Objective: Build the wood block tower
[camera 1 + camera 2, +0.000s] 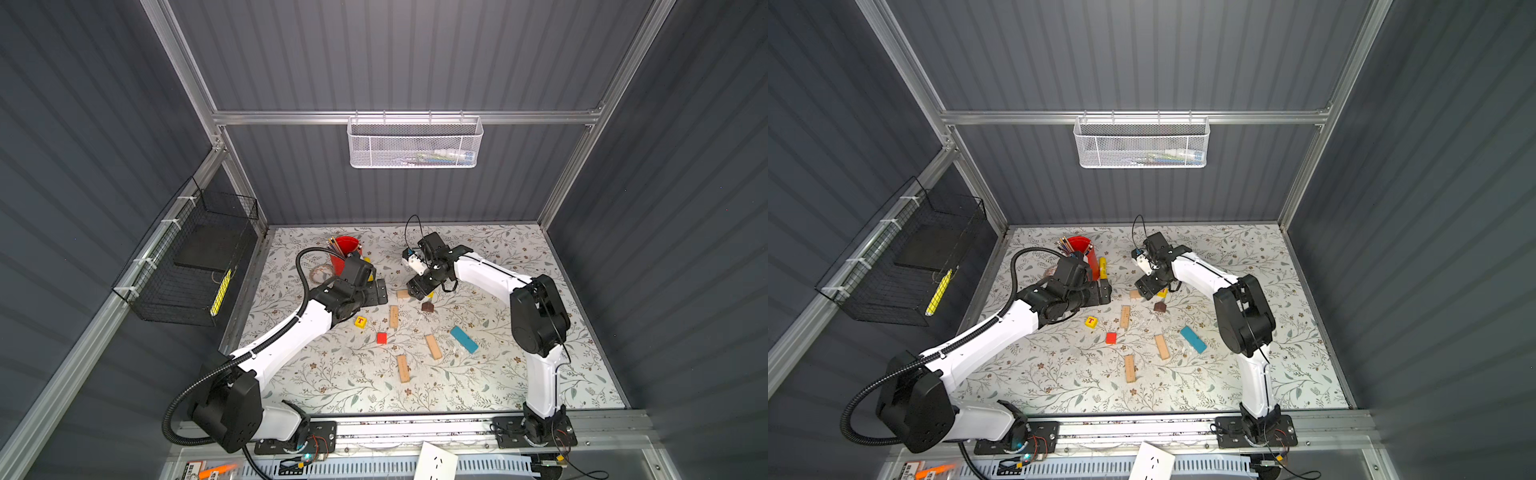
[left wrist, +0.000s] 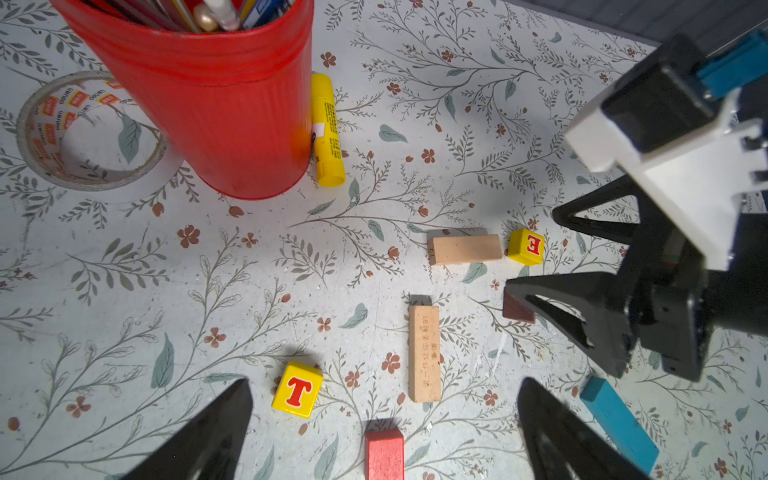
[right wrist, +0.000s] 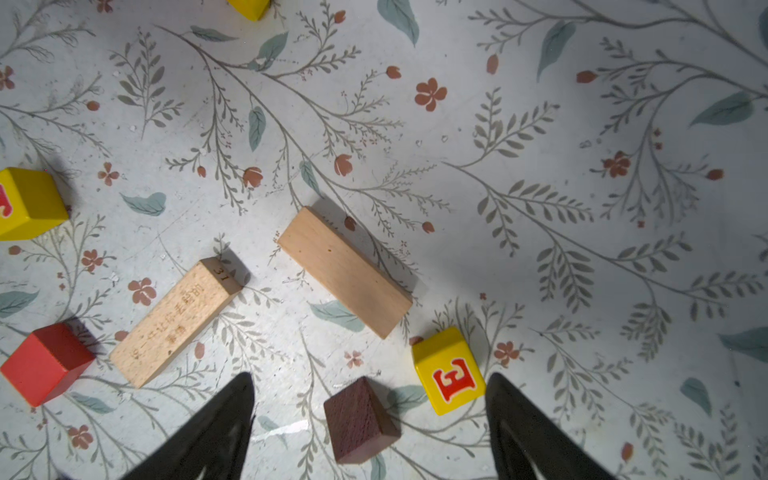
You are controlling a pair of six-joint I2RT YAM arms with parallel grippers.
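1. My left claw (image 2: 385,384) hangs wide open and empty near the T cube (image 2: 297,389).
2. My right claw (image 3: 370,376), open and empty, hovers over the brown peaked piece (image 3: 359,419), probably lining up a pick.
3. The blocks (image 1: 433,346) lie scattered on the table (image 1: 519,374); nothing is stacked.

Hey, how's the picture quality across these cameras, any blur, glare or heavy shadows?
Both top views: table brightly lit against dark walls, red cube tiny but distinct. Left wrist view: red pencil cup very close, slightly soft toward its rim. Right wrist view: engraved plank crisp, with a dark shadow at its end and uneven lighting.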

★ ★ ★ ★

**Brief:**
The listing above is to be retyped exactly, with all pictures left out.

**Expected answer:**
Objective: Build the wood block tower
[camera 1 + camera 2, +0.000s] 
[left wrist, +0.000s] 
[right wrist, +0.000s] 
You are controlling a pair of six-joint I2RT YAM arms with parallel grippers.
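1. My left claw (image 2: 385,384) hangs wide open and empty near the T cube (image 2: 297,389).
2. My right claw (image 3: 370,376), open and empty, hovers over the brown peaked piece (image 3: 359,419), probably lining up a pick.
3. The blocks (image 1: 433,346) lie scattered on the table (image 1: 519,374); nothing is stacked.

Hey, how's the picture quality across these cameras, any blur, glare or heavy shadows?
Both top views: table brightly lit against dark walls, red cube tiny but distinct. Left wrist view: red pencil cup very close, slightly soft toward its rim. Right wrist view: engraved plank crisp, with a dark shadow at its end and uneven lighting.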

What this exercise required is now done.